Mais une mesure proposée sérieusement vaut-elle mieux que deux motions proposées mais non soumises au vote du CA pour manque de fond ? C’est ce qui a été reproché au syndicat par les deux listes concurrentes quant à ses propositions de motions écologiques l’année dernière. La thématique du manque de sérieux de Solidaires semble donc revenir. Cependant, la liste s’est tristement et discrètement faite moquée par les listes adverses, les motions portant sur des abris à chauves-souris et des bassins à nénuphars, deux mesures pourtant concrètes et faciles à mettre en place. Mais ces deux idées ne semblent pas assez distinguées et fortes. Pourtant selon Alter’éco, « Il n’y a pas de mauvaises mesures en écologie ».
Mais sur la question de la précarité étudiante, Solidaires semble être la seule liste à proposer une véritable réponse avec la déplafonisation de la CAS. Les deux autres ne trouvent-elles pas cette question importante ? S’engager a proposé le remboursement des tests de langue. Les étudiant.es les plus précaires pourront ainsi passer le TOEFL, nous n’avons plus qu’à espérer que les bruits de leur ventre gargouillant ne dérangeront pas leur épreuve orale. S’engager aurait d’ailleurs une présence assez limitée en CAS selon ses deux concurrents.
Alter’éco et Solidaires se retrouvent sur la question des groupes de niveau en langue, bien que les arguments avancés ne soient pas les mêmes. Selon Alter’éco, un groupe fonctionne mieux lorsque les forces et faiblesses travaillent de concours. Pour Solidaires, cela reviendrait à collectiviser les difficultés et à étiqueter les étudiant.es en difficulté.

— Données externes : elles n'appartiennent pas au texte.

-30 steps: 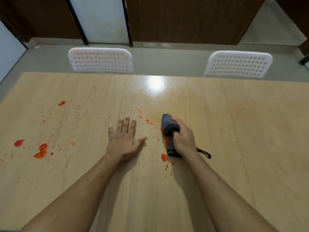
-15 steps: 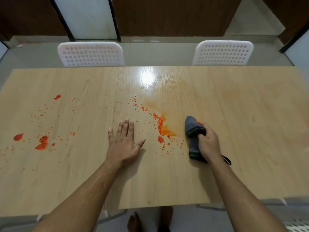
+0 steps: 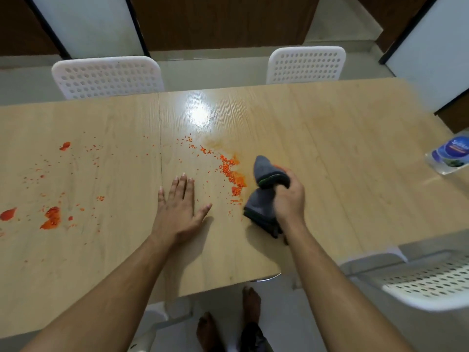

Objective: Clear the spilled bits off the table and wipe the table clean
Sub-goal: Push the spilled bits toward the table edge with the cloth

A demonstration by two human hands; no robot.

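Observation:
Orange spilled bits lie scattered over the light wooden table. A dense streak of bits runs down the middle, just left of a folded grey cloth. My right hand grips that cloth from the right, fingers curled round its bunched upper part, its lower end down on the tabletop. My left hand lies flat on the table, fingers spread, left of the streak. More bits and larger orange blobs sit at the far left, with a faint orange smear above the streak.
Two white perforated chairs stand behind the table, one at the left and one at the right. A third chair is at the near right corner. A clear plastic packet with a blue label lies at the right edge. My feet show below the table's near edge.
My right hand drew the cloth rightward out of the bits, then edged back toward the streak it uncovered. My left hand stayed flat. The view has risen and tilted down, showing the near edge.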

S’engager et Solidaires veulent toutes deux créer un diplôme qui serait remis à la fin du premier cycle. Pour S’engager, il s’agit d’un Bachelor, un diplôme que l’on retrouve habituellement dans les écoles privées. Cela permettrait à Sciences Po de ne pas perdre de sa prestance en s’associant avec la faculté. Solidaires préfère justement se lier avec l’université en créant un équivalent licence, qui permettrait aux étudiant.es de sortir de l’IEP dès la fin du premier cycle si iels le désirent. Selon S’engager, cette mesure reviendrait à « dissoudre Sciences Po dans la fac’ ». A cette expression, les membres d’Alter’éco assises devant l’assemblée lèvent les yeux au ciel.
Des invectives, des sous-entendus stridents, des paroles coupées… Les débats des listes nous ont plongés dans une atmosphère tendue, pleine de rancœur quant aux différents votes des années passées, et mettant en exergue les défauts de chacune des listes. Vous connaissiez déjà leurs qualités, c’est ce qu’elles mettent le plus en avant, répétant et répétant inlassablement leurs beaux projets, leurs belles victoires.
C’est maintenant en ayant en tête leurs défauts que vous pourrez voter. N’oubliez pas de le faire, les 13 et 14 novembre.